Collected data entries

--------------------------------

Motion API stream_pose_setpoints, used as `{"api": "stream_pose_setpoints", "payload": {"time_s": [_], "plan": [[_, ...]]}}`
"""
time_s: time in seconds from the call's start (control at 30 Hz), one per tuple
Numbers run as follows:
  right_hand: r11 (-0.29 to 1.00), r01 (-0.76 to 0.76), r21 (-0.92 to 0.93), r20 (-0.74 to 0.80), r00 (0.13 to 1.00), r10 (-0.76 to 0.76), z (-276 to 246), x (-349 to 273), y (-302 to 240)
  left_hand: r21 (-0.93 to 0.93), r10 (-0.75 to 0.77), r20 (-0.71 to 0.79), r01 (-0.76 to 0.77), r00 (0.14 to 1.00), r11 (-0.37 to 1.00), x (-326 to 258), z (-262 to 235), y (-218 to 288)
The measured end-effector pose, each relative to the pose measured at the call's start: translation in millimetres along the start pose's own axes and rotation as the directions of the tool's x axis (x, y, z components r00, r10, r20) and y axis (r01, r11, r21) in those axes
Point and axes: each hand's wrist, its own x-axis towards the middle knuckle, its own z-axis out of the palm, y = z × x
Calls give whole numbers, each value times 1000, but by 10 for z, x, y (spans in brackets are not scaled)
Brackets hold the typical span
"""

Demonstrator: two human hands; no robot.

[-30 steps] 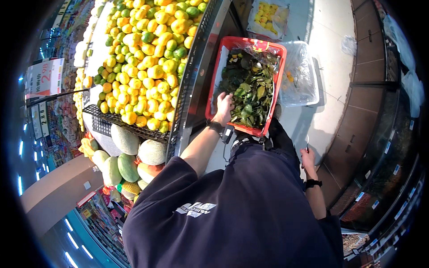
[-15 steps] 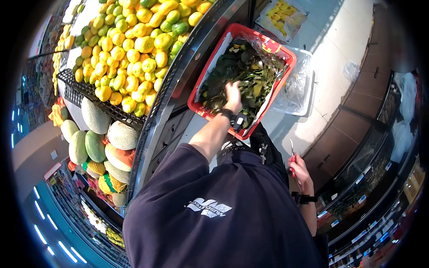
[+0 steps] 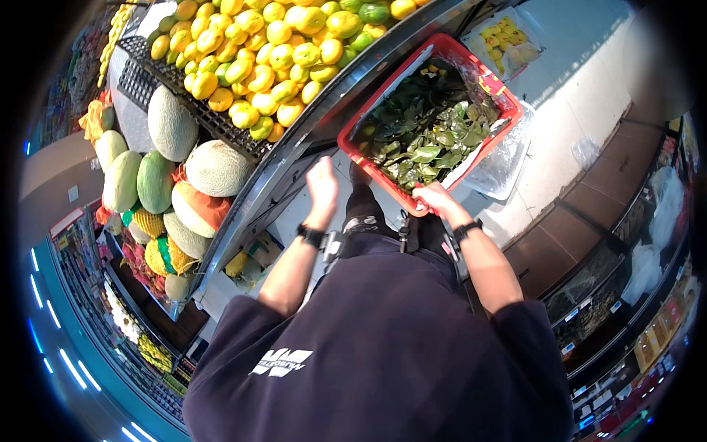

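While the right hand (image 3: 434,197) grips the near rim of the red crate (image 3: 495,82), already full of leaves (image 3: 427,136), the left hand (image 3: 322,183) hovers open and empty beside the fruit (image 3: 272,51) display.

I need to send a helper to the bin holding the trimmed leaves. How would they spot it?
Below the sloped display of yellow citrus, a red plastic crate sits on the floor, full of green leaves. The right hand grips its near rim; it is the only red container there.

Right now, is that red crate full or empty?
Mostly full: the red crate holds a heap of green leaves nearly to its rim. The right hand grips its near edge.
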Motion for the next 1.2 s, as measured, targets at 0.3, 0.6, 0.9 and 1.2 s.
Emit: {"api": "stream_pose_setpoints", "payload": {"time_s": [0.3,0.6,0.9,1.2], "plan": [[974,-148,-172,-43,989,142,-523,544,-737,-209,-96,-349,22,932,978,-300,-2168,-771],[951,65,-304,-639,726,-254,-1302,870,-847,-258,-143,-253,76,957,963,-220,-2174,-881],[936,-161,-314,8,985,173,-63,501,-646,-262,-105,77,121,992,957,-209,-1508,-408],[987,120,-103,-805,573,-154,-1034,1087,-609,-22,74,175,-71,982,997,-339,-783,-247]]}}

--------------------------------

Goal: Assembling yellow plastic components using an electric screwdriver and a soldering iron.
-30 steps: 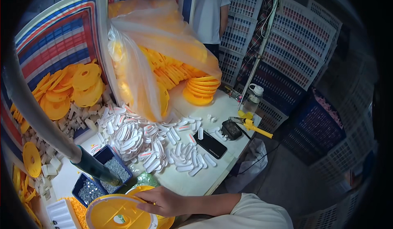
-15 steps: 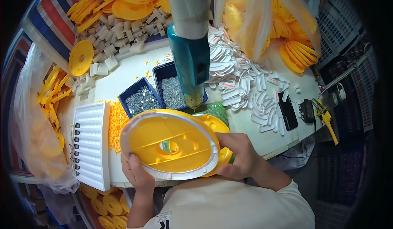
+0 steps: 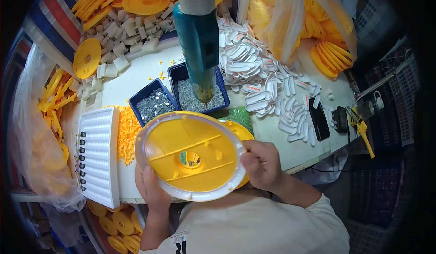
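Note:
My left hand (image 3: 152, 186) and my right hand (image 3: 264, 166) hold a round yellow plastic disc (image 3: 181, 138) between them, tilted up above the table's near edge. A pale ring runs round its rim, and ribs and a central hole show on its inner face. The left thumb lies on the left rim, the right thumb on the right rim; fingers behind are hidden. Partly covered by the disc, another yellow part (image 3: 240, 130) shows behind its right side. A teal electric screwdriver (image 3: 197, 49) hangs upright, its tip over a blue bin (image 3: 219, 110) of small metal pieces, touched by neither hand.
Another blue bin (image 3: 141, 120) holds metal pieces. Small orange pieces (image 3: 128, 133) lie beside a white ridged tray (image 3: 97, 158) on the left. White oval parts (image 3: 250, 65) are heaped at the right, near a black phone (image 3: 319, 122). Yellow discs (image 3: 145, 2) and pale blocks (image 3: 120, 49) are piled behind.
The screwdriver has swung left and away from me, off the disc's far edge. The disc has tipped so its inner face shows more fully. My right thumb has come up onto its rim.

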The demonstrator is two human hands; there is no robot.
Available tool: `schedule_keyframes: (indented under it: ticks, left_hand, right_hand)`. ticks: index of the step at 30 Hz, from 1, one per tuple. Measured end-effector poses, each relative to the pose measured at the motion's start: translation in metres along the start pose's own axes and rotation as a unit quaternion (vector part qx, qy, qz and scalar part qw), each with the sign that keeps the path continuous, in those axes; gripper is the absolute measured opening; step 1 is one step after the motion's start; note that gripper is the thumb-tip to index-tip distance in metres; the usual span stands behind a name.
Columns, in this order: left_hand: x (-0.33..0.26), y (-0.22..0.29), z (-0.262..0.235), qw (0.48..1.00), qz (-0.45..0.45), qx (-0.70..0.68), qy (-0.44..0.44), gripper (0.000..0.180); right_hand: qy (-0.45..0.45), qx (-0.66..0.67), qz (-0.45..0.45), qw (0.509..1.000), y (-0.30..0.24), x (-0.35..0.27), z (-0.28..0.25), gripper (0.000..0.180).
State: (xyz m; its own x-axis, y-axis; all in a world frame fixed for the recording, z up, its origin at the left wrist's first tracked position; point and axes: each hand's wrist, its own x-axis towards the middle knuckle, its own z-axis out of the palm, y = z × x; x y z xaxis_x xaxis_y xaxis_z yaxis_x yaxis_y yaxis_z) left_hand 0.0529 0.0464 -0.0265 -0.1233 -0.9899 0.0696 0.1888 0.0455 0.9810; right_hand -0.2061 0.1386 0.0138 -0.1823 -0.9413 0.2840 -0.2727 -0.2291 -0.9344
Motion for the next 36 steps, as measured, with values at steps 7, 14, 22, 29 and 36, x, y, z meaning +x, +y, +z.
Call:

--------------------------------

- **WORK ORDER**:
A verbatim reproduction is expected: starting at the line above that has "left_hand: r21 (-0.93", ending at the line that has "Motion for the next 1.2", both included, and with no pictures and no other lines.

- **EXERCISE RESPONSE**:
  left_hand: r21 (-0.93 to 0.93), r10 (-0.75 to 0.77), r20 (-0.71 to 0.79), r01 (-0.76 to 0.77), r00 (0.14 to 1.00), r11 (-0.37 to 1.00), x (-326 to 258), z (-262 to 235), y (-218 to 288)
The measured end-effector pose, each relative to the pose measured at the call's start: translation in millimetres along the start pose's own axes and rotation as the directions of the tool's x axis (x, y, z components r00, r10, r20) and y axis (r01, r11, r21) in those axes
Point and axes: each hand's wrist, its own x-axis towards the middle knuckle, its own z-axis out of the palm, y = z × x
Calls give whole numbers, each value times 1000, but by 10 for z, x, y (spans in brackets are not scaled)
Brackets hold the typical span
"""

Demonstrator: two human hands; no robot.

[-30 steps] 
[-15 steps] 
[+0 steps] 

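While the right hand (image 3: 434,197) grips the near rim of the red crate (image 3: 495,82), already full of leaves (image 3: 427,136), the left hand (image 3: 322,183) hovers open and empty beside the fruit (image 3: 272,51) display.

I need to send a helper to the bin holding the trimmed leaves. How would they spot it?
Below the sloped display of yellow citrus, a red plastic crate sits on the floor, full of green leaves. The right hand grips its near rim; it is the only red container there.

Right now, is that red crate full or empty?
Mostly full: the red crate holds a heap of green leaves nearly to its rim. The right hand grips its near edge.
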Motion for the next 1.2 s, as measured, targets at 0.3, 0.6, 0.9 and 1.2 s.

Exercise complete, with nothing further to add.